本作のタイトルは「神戸電鉄殺人事件」。このタイトルから、神戸電鉄を舞台に、繰り広げられる、殺人事件であり、神戸電鉄沿線の駅や町が哀愁たっぷりに描かれることを予想していたと思う。
確かに神戸電鉄の車内で殺人事件が起こったが、神戸電鉄は中盤まで登場しないし、神戸電鉄を旅情たっぷりに描いたわけでもない。駅名がポツポツと出てきただけで、ほとんど有馬温泉駅しか出てないし、有馬温泉にあるホテル内がメインであった。
はっきり言えば、神戸電鉄でも江ノ島電鉄でも上信電鉄でもかわらないのでは?と思えてしまった。

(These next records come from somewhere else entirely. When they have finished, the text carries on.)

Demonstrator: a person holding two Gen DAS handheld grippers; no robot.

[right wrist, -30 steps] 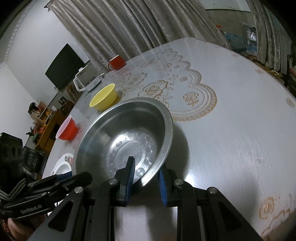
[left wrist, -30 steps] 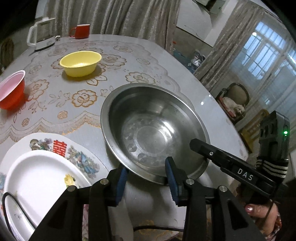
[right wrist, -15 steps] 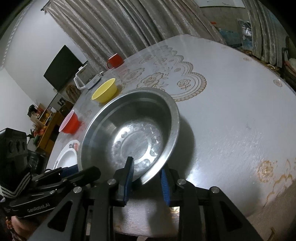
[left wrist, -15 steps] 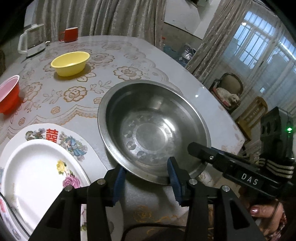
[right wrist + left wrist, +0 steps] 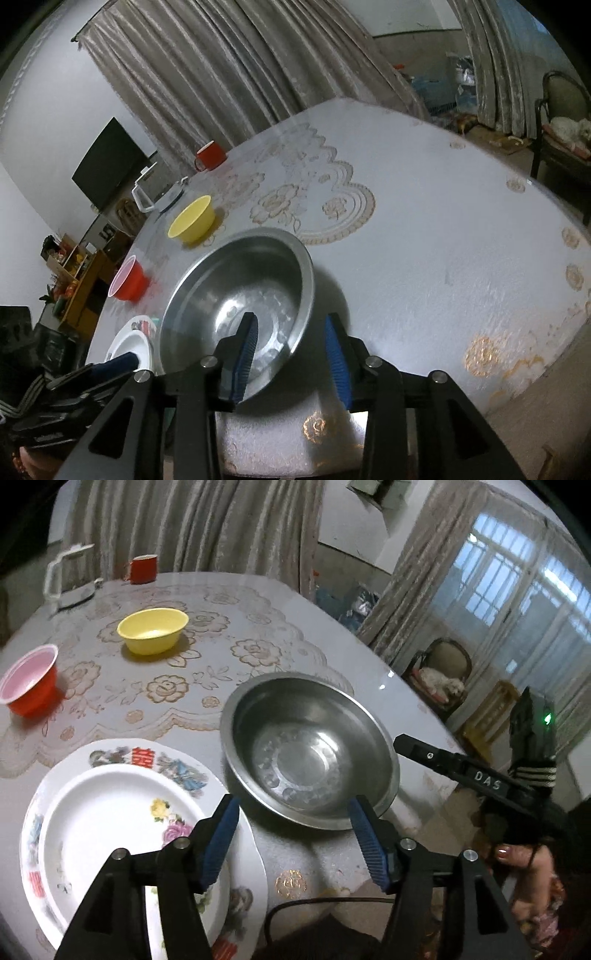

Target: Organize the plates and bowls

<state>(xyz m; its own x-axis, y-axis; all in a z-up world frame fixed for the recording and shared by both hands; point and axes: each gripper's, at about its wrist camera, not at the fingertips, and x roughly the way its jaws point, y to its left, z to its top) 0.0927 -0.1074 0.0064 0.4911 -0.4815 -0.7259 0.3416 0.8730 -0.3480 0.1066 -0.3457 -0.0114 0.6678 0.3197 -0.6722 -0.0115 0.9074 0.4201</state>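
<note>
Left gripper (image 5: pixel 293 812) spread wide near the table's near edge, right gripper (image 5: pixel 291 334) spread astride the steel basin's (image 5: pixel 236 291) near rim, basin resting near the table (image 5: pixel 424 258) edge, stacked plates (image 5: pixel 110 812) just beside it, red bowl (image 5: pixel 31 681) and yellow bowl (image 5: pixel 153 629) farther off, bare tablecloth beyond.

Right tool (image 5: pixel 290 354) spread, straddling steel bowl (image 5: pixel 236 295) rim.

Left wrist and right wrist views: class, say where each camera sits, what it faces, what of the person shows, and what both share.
Left wrist: on the left gripper, facing the stacked plates; the right hand shows.
Right wrist: on the right gripper, jaws open astride the rim, facing the curtains.
Shared: steel bowl, yellow bowl, red bowl.
</note>
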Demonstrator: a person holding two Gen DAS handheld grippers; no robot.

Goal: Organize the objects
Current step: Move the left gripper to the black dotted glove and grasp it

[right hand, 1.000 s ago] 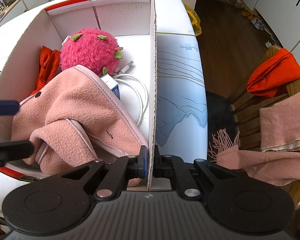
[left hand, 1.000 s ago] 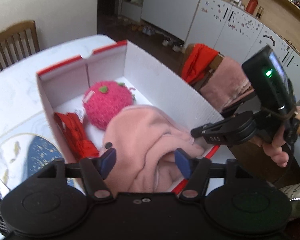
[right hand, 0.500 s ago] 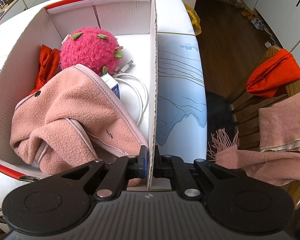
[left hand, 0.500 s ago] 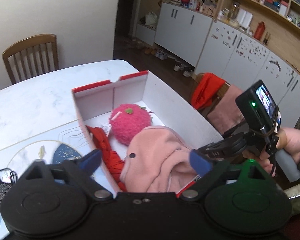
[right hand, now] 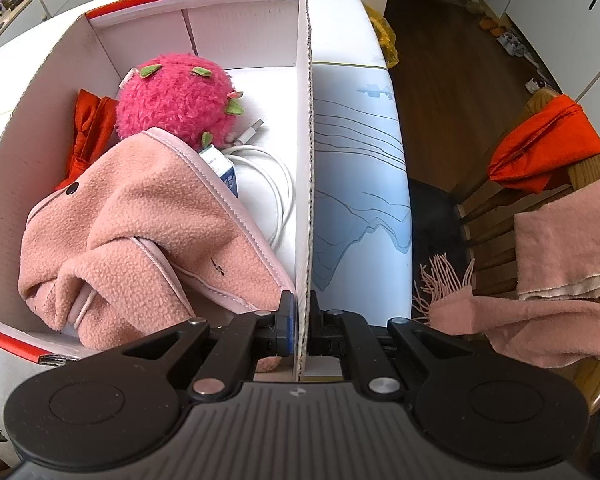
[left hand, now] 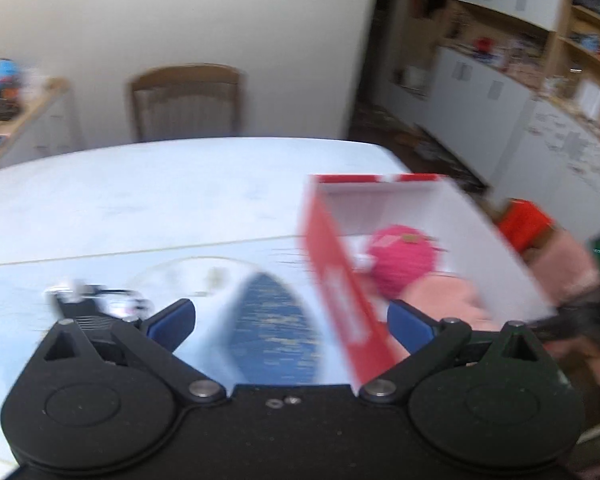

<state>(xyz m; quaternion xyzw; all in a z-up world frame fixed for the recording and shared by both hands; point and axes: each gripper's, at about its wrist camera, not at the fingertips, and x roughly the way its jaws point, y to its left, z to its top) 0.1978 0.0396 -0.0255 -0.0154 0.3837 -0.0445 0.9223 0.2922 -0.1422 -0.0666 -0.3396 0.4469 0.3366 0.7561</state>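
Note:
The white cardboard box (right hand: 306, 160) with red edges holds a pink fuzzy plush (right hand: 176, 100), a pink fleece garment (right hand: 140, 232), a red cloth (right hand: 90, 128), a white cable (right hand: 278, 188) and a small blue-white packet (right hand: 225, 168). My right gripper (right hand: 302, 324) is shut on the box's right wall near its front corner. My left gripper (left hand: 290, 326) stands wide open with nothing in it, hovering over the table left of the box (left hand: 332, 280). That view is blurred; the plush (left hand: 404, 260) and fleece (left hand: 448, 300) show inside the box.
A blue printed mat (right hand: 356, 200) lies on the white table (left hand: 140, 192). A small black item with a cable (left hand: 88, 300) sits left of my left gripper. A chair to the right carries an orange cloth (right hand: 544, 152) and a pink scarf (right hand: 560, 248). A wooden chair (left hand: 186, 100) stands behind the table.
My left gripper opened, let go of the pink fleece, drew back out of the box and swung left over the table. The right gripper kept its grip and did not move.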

また、犯人が最終盤に登場する。それまでに全く触れられてもいない人物だったので、犯人の人物像がほとんどわからないまま終わってしまう。どんな人間なのかわからないから、感情移入できない。
「貴方が犯人だったのですか。だから?」くらいの感想しか持てないのである。
「電鉄シリーズ」第一作目という触れ込みだが、これでは電鉄シリーズ自体にも期待感が持てなくなってしまう。